## Activity
One part of the entries below is wanted: the lines from the one containing "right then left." through the one containing "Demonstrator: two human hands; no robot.". Write those out exactly and nothing else.

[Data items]
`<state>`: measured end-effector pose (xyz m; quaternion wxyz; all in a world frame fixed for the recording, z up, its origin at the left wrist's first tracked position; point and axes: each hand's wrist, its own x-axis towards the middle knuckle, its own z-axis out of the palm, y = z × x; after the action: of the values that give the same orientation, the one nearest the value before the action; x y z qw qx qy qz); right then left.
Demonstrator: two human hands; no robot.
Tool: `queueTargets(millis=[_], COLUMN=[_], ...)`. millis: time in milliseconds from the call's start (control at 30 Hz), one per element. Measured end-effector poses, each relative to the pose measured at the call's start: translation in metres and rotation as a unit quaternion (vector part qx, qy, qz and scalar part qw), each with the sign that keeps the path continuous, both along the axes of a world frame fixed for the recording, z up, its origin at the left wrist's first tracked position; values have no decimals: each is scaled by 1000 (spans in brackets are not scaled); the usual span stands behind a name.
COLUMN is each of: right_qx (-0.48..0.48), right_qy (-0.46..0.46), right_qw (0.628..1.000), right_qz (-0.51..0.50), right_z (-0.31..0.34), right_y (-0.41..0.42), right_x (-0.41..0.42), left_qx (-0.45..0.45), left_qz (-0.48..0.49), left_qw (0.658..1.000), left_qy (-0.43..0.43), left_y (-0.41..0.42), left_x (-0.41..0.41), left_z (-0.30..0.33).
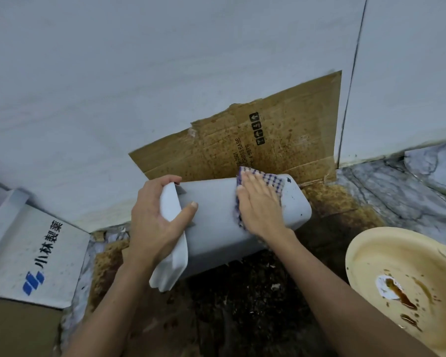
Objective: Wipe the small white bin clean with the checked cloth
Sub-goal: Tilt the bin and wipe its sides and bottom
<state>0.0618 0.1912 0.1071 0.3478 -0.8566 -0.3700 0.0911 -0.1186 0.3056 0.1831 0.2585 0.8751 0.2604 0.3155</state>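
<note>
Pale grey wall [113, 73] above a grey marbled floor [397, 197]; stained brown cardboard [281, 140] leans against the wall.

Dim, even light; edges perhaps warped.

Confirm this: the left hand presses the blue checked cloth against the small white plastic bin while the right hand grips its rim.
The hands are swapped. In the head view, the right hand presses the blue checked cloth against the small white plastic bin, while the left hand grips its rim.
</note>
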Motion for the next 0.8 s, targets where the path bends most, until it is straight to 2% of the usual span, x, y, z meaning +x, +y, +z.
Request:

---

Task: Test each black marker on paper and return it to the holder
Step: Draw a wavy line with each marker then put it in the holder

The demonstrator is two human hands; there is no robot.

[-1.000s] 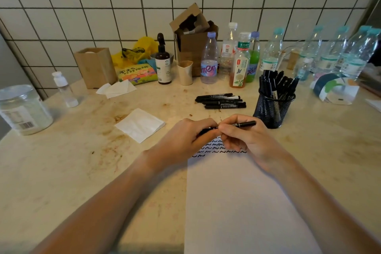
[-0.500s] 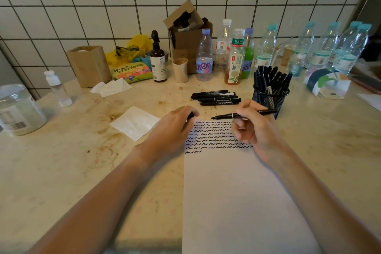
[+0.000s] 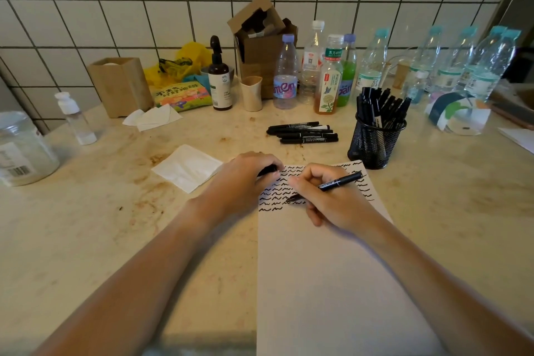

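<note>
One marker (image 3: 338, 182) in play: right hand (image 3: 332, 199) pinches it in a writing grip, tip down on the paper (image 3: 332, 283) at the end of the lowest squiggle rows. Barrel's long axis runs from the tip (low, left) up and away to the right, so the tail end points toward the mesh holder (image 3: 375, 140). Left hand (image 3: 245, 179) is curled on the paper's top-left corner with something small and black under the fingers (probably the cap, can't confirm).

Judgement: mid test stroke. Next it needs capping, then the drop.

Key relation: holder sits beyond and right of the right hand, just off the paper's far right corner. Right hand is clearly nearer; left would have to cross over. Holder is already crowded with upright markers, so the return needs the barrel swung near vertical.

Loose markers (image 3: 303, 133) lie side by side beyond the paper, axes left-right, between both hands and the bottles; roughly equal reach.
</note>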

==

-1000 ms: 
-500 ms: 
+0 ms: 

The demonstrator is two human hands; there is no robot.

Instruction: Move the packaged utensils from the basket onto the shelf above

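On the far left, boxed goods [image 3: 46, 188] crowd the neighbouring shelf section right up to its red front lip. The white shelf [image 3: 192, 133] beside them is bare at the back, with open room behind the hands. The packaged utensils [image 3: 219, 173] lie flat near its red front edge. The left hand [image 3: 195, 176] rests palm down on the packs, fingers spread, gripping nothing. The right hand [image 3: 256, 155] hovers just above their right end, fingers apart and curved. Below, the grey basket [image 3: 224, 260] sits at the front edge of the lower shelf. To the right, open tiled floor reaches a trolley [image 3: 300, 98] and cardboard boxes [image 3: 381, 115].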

## Exercise solution
`<state>`: measured end-effector pose (xyz m; quaternion wxyz; all in a world frame fixed for the recording, z up, its origin at the left wrist's first tracked position; point and axes: each hand's wrist, its own x-axis towards the middle knuckle, its own z-axis out of the palm, y = z × x; after the action: of the values that give the same orientation, the one nearest the value before the action; x y z qw qx qy qz); right then left.
Demonstrator: two human hands; no robot.

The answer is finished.